California housing’s high cost has forced more construction workers to endure longer commutes for affordability, squeezing project staffing and worsening an already tight labor market, says a new study.

Construction has “a worker problem, and this may be part of the reason why,” economist and study author John Husing told ENR. His recent report for a state homebuilders group analyzes union and nonunion worker compensation and low and median home prices, focusing on southern California’s coastal markets and nine San Francisco Bay Area counties, and their respective adjacent inland regions. The report cites state figures of 80,000 homes built each year, a fraction of the estimated need for 180,000 annual units—attributing the gap to “the residential market’s reaction to state laws and policies.” Husing says only 18% to 23% of households can afford a median-priced home in high-cost areas, pushing workers to seek affordability in the “outlying” Inland Empire and Central Valley regions.
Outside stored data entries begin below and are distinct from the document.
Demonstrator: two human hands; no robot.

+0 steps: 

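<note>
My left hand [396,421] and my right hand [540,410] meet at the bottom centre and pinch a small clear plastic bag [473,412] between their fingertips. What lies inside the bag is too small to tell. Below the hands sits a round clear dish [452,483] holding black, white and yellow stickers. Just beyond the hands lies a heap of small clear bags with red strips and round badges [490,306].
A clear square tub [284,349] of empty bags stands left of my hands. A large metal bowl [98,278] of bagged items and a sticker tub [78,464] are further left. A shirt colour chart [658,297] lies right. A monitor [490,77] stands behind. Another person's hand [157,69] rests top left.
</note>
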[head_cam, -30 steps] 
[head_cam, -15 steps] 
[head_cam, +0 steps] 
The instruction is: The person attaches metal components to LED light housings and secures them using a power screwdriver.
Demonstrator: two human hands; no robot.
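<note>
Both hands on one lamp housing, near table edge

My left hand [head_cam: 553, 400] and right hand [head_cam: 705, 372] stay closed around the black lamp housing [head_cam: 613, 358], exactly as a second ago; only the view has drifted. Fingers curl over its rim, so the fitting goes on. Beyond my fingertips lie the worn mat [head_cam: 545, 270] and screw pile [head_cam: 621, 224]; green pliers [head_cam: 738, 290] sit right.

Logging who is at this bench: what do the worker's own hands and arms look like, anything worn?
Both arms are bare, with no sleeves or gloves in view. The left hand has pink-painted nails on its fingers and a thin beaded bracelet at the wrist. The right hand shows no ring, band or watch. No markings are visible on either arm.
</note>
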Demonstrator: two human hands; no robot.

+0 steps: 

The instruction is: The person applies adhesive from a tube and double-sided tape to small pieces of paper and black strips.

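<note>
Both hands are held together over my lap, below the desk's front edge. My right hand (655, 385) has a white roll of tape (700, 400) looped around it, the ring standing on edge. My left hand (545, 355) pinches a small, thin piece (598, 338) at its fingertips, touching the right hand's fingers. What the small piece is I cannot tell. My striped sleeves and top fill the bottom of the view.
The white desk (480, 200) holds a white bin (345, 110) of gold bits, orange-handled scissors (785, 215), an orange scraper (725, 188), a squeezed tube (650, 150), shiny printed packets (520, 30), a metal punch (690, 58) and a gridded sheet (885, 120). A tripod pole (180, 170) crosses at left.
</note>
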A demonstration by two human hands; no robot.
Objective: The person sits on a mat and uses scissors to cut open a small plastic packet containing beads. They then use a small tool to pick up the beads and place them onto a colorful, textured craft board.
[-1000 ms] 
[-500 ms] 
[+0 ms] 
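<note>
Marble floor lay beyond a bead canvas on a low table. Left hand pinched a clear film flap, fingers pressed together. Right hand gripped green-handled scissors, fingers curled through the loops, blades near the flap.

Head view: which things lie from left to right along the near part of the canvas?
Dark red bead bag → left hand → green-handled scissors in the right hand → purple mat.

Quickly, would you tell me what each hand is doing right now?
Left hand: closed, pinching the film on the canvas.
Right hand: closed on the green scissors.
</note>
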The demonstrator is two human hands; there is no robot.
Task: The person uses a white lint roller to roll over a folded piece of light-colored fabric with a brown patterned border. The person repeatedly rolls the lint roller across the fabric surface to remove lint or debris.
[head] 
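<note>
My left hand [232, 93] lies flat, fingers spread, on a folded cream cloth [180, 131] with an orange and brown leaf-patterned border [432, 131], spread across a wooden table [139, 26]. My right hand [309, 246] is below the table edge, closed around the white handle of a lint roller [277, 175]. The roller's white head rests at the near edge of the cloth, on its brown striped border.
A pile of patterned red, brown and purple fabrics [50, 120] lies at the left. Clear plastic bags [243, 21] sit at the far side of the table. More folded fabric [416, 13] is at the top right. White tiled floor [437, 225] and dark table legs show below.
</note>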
The report cites longer worker commute times—up to five hours, 20 minutes from Modesto to Palo Alto round-trip— that it says has increased employee expenses and lowered disposable income, which may cause workers to opt out of construction for jobs closer to home and could impact urban economics by slowing down projects. Associated General Contractors of California CEO Peter Tateishi says many of its firms try to offset commute impacts with temporary near-site housing, but contractors have limited options in offering flexible work hours due to state rules and owner restrictions.

Michele Daugherty, Associated Builders and Contractors CEO in Northern California, says competition for skilled workers between major commercial and municipal projects and residential developers is pushing up wages but also hiking building and housing costs and forcing many Bay Area developers to seek labor from outside the region. She suggests tieing housing to commercial and transportation development and more affordable and large, multifamily housing.